# Battery charge stops at 99%?



## josh48315 (Feb 28, 2008)

I have a dell laptop, and it's about 4 years old. The battery life isn't that great anymore, i only get about an hour of life. Anyway, the battery light on my laptop blinks orange. Usually it is a solid green when the power cord is plugged in to tell you that it is charging. now it will be green for a second, blink orange 4 times, and go back to green, blink orange, and keep doing that whenever it is plugged in. and it will not charge past 99%. Any way to make it stop blinking? the not charging past 99% isn't really much to care about, but the blinking is very annoying.
thanks!


----------



## bstam5 (Dec 17, 2006)

Josh

Which Dell laptop do you have? There are some recalls on batteries:

http://support.dell.com/support/batteryrecall/index.aspx/en/main?c=us&l=en&s=gen

You might check that list also just in case it applies to you.


Barb

PS I copied this from my manual for Inspiron E1405 for battery, see if this is any help.

Power Problems
CAUTION: Before you begin any of the procedures in this section, follow the safety instructions in the Product
Information Guide.
CHECK THE POWER LIGHT — When the power light is lit or blinking, the computer has power. If the power
light is blinking, the computer is in standby mode—press the power button to exit standby mode. If the
light is off, press the power button to turn on the computer.
NOTE: For information on standby mode, see "Power Management Modes" on page 39.
CHARGE THE BATTERY — The battery charge may be depleted.
1 Reinstall the battery.
2 Use the AC adapter to connect the computer to an electrical outlet.
3 Turn on the computer.
NOTE: Battery operating time (the time the battery can hold a charge) decreases over time. Depending on how
often the battery is used and the conditions under which it is used, you may need to purchase a new battery during
the life of your computer.
CHECK THE BATTERY STATUS LIGHT — If the battery status light flashes orange or is a steady orange the
battery charge is low or depleted. Connect the computer to an electrical outlet.
If the battery status light flashes green and orange, the battery is too hot to charge. Shut down the
computer, disconnect the computer from the electrical outlet, and then let the battery and computer
cool to room temperature.
If the battery status light rapidly flashes orange, the battery may be defective. Contact Dell. See
"Contacting Dell" on page 135.
CHECK THE BATTERY TEMPERATURE — If the battery temperature is below 0°C (32°F), the computer will
not start up.
TEST THE ELECTRICAL OUTLET — Ensure that the electrical outlet is working by testing it with another
device, such as a lamp.


----------



## josh48315 (Feb 28, 2008)

it's a dell inspiron 6000, and the ppid is F5133, which is not listed as part of a recall...
any other way to fix this problem?


----------



## bstam5 (Dec 17, 2006)

Josh:

Read the manual I copied and pasted from my laptop. The instructions are probably the same for your laptop.

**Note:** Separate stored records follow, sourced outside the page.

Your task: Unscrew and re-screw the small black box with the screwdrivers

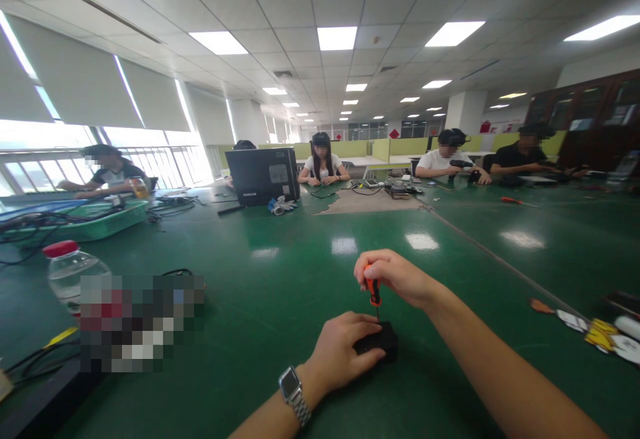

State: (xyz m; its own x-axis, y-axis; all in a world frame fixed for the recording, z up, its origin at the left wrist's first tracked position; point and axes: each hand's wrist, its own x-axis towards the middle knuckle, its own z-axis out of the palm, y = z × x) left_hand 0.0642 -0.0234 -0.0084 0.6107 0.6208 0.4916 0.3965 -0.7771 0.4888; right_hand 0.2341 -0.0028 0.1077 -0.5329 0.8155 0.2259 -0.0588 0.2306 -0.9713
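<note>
A small black box-shaped device (389, 340) lies on the green tabletop (240, 385) in front of me. My left hand (345, 345), with a watch at the wrist, grips it from the left, fingers on its far side and thumb on its near side. My right hand (393, 275) is closed around the handle of an orange and black screwdriver (374, 292). The screwdriver stands nearly upright, its shaft pointing down to the top of the device. The exact contact point of the tip is too small to make out.
At left are a bottle with a red cap (75, 269), a green basket (100, 225) of cables and a blurred-out patch. A computer case (263, 175) and gloves (283, 205) stand farther off. Another screwdriver (517, 202) lies far right. Several people sit around the table.
</note>
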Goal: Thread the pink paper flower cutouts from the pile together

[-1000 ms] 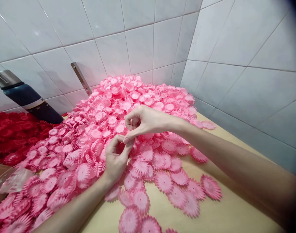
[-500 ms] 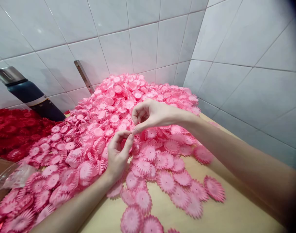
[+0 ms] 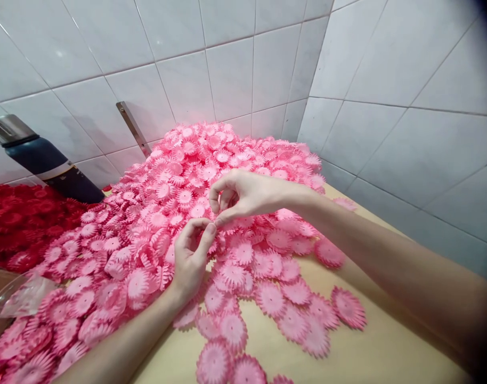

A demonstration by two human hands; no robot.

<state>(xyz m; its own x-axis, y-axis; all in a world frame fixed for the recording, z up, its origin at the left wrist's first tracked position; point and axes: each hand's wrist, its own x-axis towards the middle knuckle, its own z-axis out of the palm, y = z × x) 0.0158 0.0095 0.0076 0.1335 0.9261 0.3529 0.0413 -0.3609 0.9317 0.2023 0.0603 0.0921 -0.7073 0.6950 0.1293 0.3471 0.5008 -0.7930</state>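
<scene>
A big heap of pink fabric petal discs (image 3: 163, 189), round with fringed edges and a small centre hole, fills the middle of the view. Over its near part, my left hand (image 3: 191, 256) has thumb and forefinger pinched together. My right hand (image 3: 241, 194) comes in from the right, its thumb and fingertips meeting those of the left. Whatever lies between the fingertips is too small to make out. Loose pink discs (image 3: 271, 298) lie on the yellowish tabletop (image 3: 275, 352) below my hands.
A dark blue bottle (image 3: 51, 165) with a steel cap stands at the left by the tiled wall (image 3: 179, 80). Red petal pieces (image 3: 23, 224) are heaped beside it. A clear plastic container (image 3: 19, 298) sits at the left edge. A metal strip (image 3: 132, 128) leans at the wall.
The whole view has shifted slightly, moving the scene a little to the left. Both hands keep their fingertips together; the right hand sits marginally lower.
</scene>
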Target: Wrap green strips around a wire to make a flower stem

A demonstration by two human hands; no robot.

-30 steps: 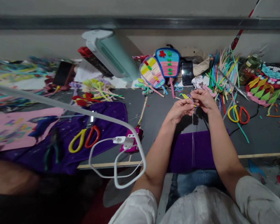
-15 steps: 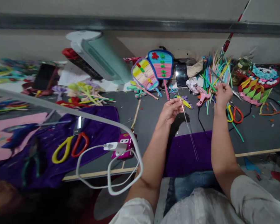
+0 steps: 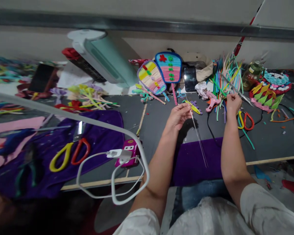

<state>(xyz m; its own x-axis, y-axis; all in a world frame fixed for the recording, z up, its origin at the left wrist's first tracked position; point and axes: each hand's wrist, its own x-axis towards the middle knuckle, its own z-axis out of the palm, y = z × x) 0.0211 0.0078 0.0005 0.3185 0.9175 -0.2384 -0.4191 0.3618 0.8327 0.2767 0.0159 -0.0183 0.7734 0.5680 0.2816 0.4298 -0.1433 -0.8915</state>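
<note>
1. Since the earlier frame, right hand point(image 3: 233, 101) has dropped slightly from the strip bundle point(image 3: 226, 76) toward the bench point(image 3: 159, 120).
2. Left hand point(image 3: 178, 116), forearm raised, pinches a clear thin rod point(image 3: 198, 138) at its upper end.
3. Rod slants from that grip toward 5 o'clock, over the purple cloth point(image 3: 193, 163).
4. Right grip is curled closed; contents cannot be told.
5. Scissors point(image 3: 246, 120) lie at its 5 o'clock.

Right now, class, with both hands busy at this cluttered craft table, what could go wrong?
1. The left hand pinches a thin clear rod slanting over the table edge; it might snag or slip.
2. The right hand reaches among the strips beside the glue gun, which it could knock.
3. The white cable loops off the table edge and could catch.
</note>
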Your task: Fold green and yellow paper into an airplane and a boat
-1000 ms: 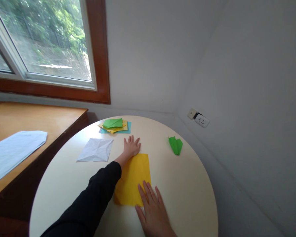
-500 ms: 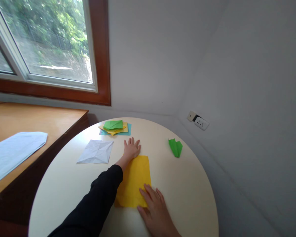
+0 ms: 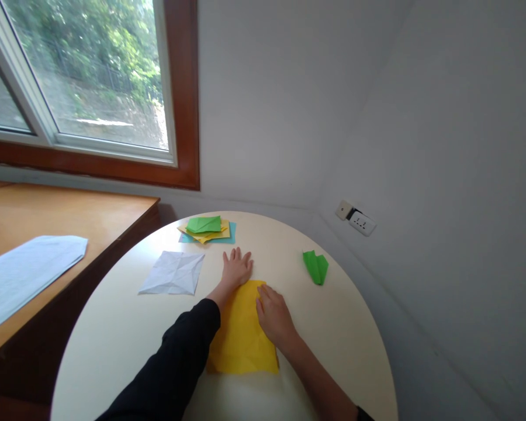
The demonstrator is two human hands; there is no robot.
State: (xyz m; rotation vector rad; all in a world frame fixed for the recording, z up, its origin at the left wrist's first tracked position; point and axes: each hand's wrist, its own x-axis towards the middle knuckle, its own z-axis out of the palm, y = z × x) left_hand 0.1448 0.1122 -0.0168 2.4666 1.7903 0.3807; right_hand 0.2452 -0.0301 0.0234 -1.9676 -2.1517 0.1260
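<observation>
- Yellow paper: a folded sheet lying flat on the round counter, near its middle and close to the person.
- Left hand: flat and open, fingers spread, palm pressing the sheet's far edge; it grips nothing.
- Right hand: open, palm down, laid on the sheet's right edge near the far corner; it presses and does not grasp.
- Judgement on the step: this looks like creasing a fold. It would go best with the left hand pinning the sheet firmly while the right runs along the edge with even pressure, edges kept aligned so the layers do not slip.
- Containers: none in view; nothing is held inside anything.
- Surroundings: a creased white sheet lies left of the hands; a stack of coloured papers sits beyond; a folded green piece lies well apart to the right.
</observation>
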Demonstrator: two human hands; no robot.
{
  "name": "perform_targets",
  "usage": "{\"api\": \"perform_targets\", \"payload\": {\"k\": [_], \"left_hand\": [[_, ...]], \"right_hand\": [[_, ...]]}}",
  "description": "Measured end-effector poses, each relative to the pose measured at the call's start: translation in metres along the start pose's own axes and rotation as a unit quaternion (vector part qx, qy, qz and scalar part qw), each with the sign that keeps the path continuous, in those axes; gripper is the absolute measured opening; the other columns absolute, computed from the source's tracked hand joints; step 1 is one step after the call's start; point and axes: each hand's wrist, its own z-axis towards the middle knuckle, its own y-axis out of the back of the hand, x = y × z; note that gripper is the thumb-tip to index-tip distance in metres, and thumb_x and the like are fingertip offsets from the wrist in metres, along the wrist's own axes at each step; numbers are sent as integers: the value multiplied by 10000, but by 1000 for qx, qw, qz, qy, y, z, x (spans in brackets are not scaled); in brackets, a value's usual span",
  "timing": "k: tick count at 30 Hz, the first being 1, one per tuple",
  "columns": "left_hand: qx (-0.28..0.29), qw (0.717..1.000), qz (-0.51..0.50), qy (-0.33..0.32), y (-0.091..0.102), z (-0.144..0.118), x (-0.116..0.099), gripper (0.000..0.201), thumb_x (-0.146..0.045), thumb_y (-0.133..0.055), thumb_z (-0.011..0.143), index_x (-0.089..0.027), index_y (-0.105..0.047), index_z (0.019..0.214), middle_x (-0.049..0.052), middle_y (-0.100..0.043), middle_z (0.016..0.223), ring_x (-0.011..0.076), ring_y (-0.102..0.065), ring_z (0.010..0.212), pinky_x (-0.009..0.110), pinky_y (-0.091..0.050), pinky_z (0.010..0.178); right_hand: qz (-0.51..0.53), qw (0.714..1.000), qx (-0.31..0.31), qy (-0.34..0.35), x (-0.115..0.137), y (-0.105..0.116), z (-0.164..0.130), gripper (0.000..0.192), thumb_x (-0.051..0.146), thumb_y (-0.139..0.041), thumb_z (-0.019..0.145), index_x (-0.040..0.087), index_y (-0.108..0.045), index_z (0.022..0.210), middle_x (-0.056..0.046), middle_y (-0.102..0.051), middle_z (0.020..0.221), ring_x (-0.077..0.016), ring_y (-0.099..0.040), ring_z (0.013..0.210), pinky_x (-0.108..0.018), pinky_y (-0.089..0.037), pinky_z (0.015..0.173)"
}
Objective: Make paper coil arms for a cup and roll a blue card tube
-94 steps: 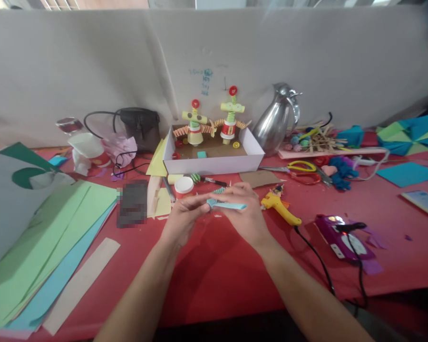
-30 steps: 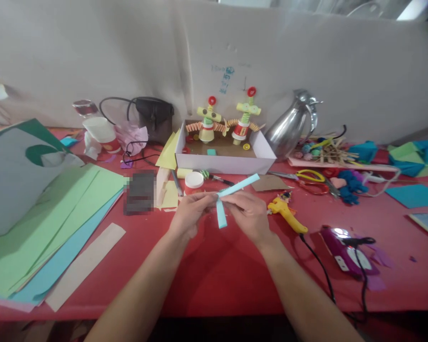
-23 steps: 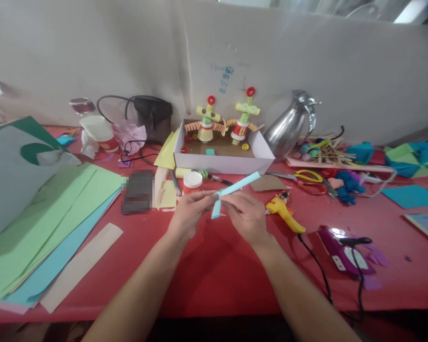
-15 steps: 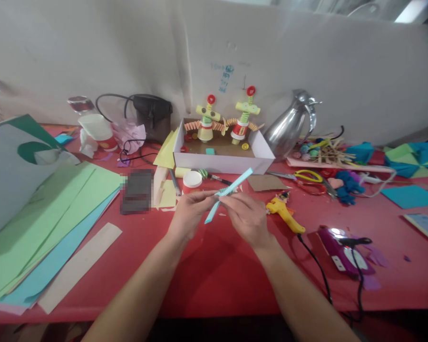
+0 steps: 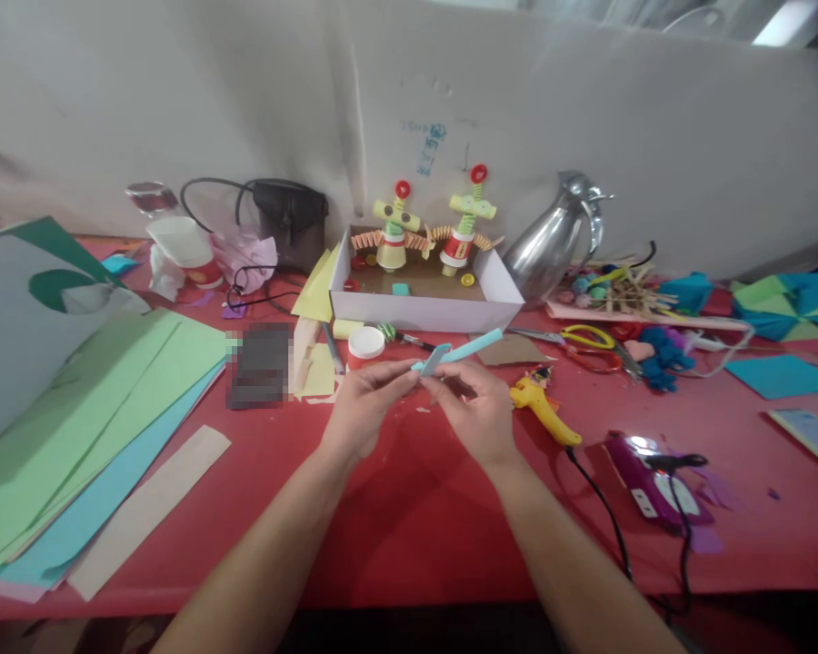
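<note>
Since half a second ago, one light-blue paper strip (image 5: 458,351) has swung up and now points toward 2 o'clock. Left hand (image 5: 363,406) and right hand (image 5: 475,411) pinch the folded strips between fingertips, above the red table (image 5: 409,509). At 12 o'clock sits a white box (image 5: 426,309); blue wall writing (image 5: 428,145) is unreadable.

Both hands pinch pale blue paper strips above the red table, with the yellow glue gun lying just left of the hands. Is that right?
Not quite. In the head view the yellow glue gun lies just right of the hands, beside the right hand. The left hand and right hand do pinch the pale blue paper strips above the red table.
</note>
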Motion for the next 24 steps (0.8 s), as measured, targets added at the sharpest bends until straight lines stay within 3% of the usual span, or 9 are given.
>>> {"api": "perform_targets", "payload": {"k": [8, 19, 24], "left_hand": [[-7, 999, 43, -21, 3, 3, 8, 191, -257, -748, 755, -196, -804, 927, 58, -767, 852, 166, -670, 793, 282, -528, 755], [-12, 996, 85, -32, 3, 3, 10, 197, -233, -711, 770, -202, -802, 942, 55, -754, 898, 167, -641, 808, 291, -503, 774], [2, 994, 103, -45, 5, 3, 7, 159, -203, -715, 761, -206, -805, 892, 52, -747, 882, 175, -639, 823, 305, -500, 800]], "right_hand": [[75, 991, 31, -110, 1, 2, 2, 47, 262, -739, 788, 217, -734, 798, 5, -750, 710, -161, -693, 550, -272, -596, 543], [10, 997, 43, -60, -7, 2, -2, 65, 286, -691, 851, 222, -704, 851, -17, -768, 809, -178, -729, 590, -281, -612, 588], [5, 999, 32, -34, -5, 3, -3, 102, 315, -702, 848, 230, -647, 858, 2, -754, 749, -179, -739, 622, -252, -596, 558]]}}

I'm guessing you need a new battery, but not sure until you do all the testing in the manual to make sure. Read down where it says:

CHECK BATTERY STATUS LIGHT:

If the battery status light rapidly flashes orange, the battery may be defective.

Not much else I can tell you. Good luck

Barb


----------



## josh48315 (Feb 28, 2008)

today i noticed that the battery icon has switched to the power plug, meaning that the battery is on AC power and is 100% charged. this is the first time i have reached a 100% charge in a few weeks, since it was stopping at 99% or 98% or so. So that's good, but the light on my actual laptop is still green with orange flashing. this couldn't get any weirder...i don't know how to fix this.


----------



## bstam5 (Dec 17, 2006)

josh48315 said:


> today i noticed that the battery icon has switched to the power plug, meaning that the battery is on AC power and is 100% charged. this is the first time i have reached a 100% charge in a few weeks, since it was stopping at 99% or 98% or so. So that's good, but the light on my actual laptop is still green with orange flashing. this couldn't get any weirder...i don't know how to fix this.


Josh:

CHECK BATTERY STATUS LIGHT:

If the battery status light rapidly flashes orange, the battery may be defective.


I would get a new battery.

Barb


----------